Он перенес ее в кабинет. Ленка пришла в себя, но глаза не открывала, отвернувшись к стене, и вся дрожала.

– Я умираю, да? Родненький, я умру?

Когда начало светать, машина уже подъезжала к районной больнице. Лежа на носилках, девушка так и не открыла глаз, стыдливо отворачиваясь.


Каждый день под разными предлогами, он выезжал в районную больницу и навещал Кошелькову. Подолгу сидел возле нее, что-то рассказывал, а она отвечала резко и коротко.


Ей, как и каждой молодой девушке было омерзительно, противно пропадать в дыре, какой ей казалась Черная река. Она знала, нужно сделать только один решительный шаг, собрать вещи и уехать в город. И тогда ей может быть повезет?

Но, сбежав из дома, она вернулась уже через год. Кто ее обидел, и почему не сработал ее дерзкий план, она никому не говорила. Только когда поняла женским чутьем, что беременна, забилась дома в угол, боясь прихода матери. А часы на стене все тик, да так. Залезла она тогда на стол, сняла маятник с крючком на конце, да и заперлась в бане.

Долго она не появлялась. А уж как стемнело, вышла. За стену держится, трясется, еле-еле добралась вдоль огородов до больницы, оставляя черные капли крови.

Все будет в порядке, – склонившись над ней, прошептал Михаил. Она уткнулась в подушку и завыла.

«Странная, – подумал Алмазов, – теперь-то чего бояться?».


Потом он привез ее из больницы обратно в деревню. Мать не спустилась с печи, лишь крикнула из-за занавески: «Нагулялась прорва, вернулась…». Потом, помолчав, добавила: «Чтоб маятник мне вернула, куда дела, паскуда, весь дом с отцом алкашом растащили!».

– Я не брала, – тихо ответила она.

– Я брала, – огрызнулась мать. – На столе щи. Поешь.

А через неделю Михаил позвал Елену замуж. Да и звать-то, некого было, в общем. Вся деревня – полсотни старух да две незамужних женщины.


Она согласилась. Безразлично и тихо сказала, что согласна. А Михаил ходил гордый, настроение его было приподнятое.

Он перевез ее к себе и стал планомерно, так как себе это представлял, заботится о своей семье. Никогда не обращал внимания, ни на какие сплетни и смешки соседей, которые впрочем, после рождения ребенка поуспокоились.

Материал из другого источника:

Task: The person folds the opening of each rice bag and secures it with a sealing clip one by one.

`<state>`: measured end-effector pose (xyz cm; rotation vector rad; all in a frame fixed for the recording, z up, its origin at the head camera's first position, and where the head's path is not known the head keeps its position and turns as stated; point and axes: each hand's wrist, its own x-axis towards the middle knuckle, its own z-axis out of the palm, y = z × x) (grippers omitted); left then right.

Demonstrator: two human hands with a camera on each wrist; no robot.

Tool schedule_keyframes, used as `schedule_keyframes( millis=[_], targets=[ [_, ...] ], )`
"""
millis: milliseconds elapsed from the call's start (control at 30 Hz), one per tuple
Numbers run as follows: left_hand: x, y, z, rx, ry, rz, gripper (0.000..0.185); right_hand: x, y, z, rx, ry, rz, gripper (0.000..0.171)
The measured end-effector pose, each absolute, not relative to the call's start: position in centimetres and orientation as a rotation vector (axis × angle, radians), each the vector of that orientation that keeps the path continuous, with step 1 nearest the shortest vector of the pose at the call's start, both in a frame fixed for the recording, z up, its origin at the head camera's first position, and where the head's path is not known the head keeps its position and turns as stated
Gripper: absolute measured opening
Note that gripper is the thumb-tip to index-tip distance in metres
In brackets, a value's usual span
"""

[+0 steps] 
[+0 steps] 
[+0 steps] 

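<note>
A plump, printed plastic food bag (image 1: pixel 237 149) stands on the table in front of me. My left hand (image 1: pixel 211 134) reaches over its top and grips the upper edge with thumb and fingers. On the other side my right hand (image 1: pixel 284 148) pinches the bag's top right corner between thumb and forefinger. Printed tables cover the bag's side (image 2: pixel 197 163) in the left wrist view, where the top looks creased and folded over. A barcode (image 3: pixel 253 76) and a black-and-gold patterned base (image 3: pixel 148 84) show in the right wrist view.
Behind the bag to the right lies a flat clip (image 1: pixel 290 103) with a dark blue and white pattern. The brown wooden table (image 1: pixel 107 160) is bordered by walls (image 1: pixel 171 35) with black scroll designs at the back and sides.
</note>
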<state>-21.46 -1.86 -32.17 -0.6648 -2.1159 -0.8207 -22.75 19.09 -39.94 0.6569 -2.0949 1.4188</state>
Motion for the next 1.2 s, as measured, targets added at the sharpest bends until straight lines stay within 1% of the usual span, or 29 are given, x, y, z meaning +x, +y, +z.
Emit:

Сын подрастал, и Михаилу все чаще стало казаться, что он вроде как чужой что ли в этой семье, что нет у него своего собственного ребенка, что жена с ним, скорее всего по той причине, что положение у нее безвыходное. Навязчивые мысли и размышления не отступали, а становились все более липкими, неотступными. А вскоре и старуха Кошелькова отдала Богу душу, оставив семью без пенсии, на которую, в общем-то, все и жили.

Что-то тоскливое все сильнее и сильнее разрасталось в его груди. Вот и решил Михаил податься в Москву, и, может, навсегда там остаться. Он с гордостью решил, что если уедет, то и объедать уже никого не станет – на один рот будет меньше. От важности своего поступка сразу как-то стало легче и он, больше не откладывая, уехал.


***


Под неустанный звон комаров минуло полчаса. Костя так и сидел, зарывшись в сено. Там, в самом низу, по полу увесисто пробежали крысы, и, видимо, сцепившись, пронзительно запищали. На крыше, цокая коготками по старому рубероиду, прошлась какая-то птица.

Вновь зашуршали крысы, но уже ближе и Костя осторожно пошевелился: «Кыш, кыш отсюда!». Однако шуршание продолжало раздаваться где-то рядом.

На улице послышались шаги, и дверь отворилась.

«Сторожили, – догадался Костя, – все-таки поймали». Он притаился так, что каждый удар сердца казался ему чересчур громким, и он тогда на время

задерживал дыхание. От духоты он весь взмок, соленые капли пота затекали в глаза и щипали все сильнее. Дверь захлопнулась.